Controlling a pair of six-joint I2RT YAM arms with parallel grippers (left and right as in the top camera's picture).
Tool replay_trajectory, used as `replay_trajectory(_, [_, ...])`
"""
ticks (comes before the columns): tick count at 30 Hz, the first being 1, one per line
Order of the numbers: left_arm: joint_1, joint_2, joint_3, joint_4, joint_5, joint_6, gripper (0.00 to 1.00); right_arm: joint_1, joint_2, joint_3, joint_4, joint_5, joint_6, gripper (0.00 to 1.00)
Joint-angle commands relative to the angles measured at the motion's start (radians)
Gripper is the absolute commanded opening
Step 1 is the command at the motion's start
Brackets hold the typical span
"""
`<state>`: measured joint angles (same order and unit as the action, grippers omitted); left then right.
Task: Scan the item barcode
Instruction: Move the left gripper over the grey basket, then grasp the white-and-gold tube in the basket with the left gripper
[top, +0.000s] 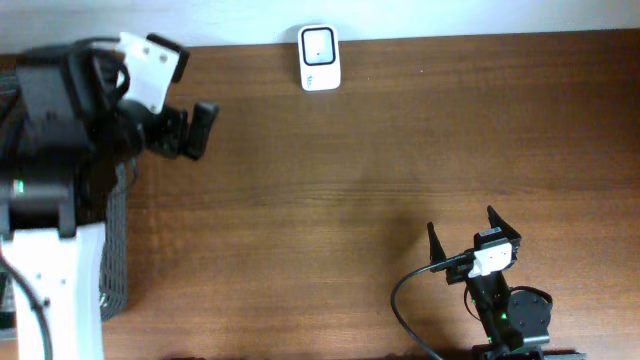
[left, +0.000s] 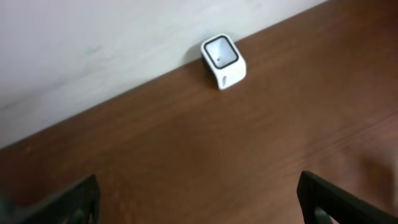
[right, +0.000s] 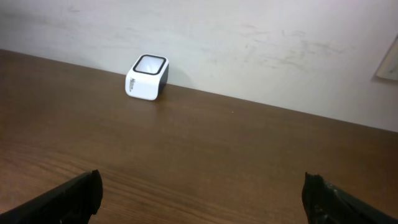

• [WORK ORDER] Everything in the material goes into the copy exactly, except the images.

• [RESPONSE TO THE TASK]
Controlling a pair of six-joint I2RT YAM arms with parallel grippers (left and right as in the top camera's picture).
Tool replay_trajectory, used as `replay_trajectory(_, [_, ...])`
"""
ticks (comes before the columns): tick count at 30 Hz, the first being 1, one per line
Order of the numbers: left_arm: joint_1, joint_2, joint_3, joint_4, joint_5, joint_6, gripper (0.00 to 1.00); right_arm: joint_1, joint_2, joint_3, joint_4, joint_5, joint_6, gripper (0.00 to 1.00)
Joint-angle commands relative to the angles measured at the motion's start (radians)
Gripper is the absolute commanded opening
Step 1 is the command at the motion's start
Brackets hold the typical span
"""
`<state>`: measured joint angles (same order and unit as the action, grippers omitted); left then right.
Task: Scan the item barcode
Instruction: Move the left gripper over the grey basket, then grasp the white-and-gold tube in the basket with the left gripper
[top, +0.000s] 
[left, +0.000s] 
[right, +0.000s] 

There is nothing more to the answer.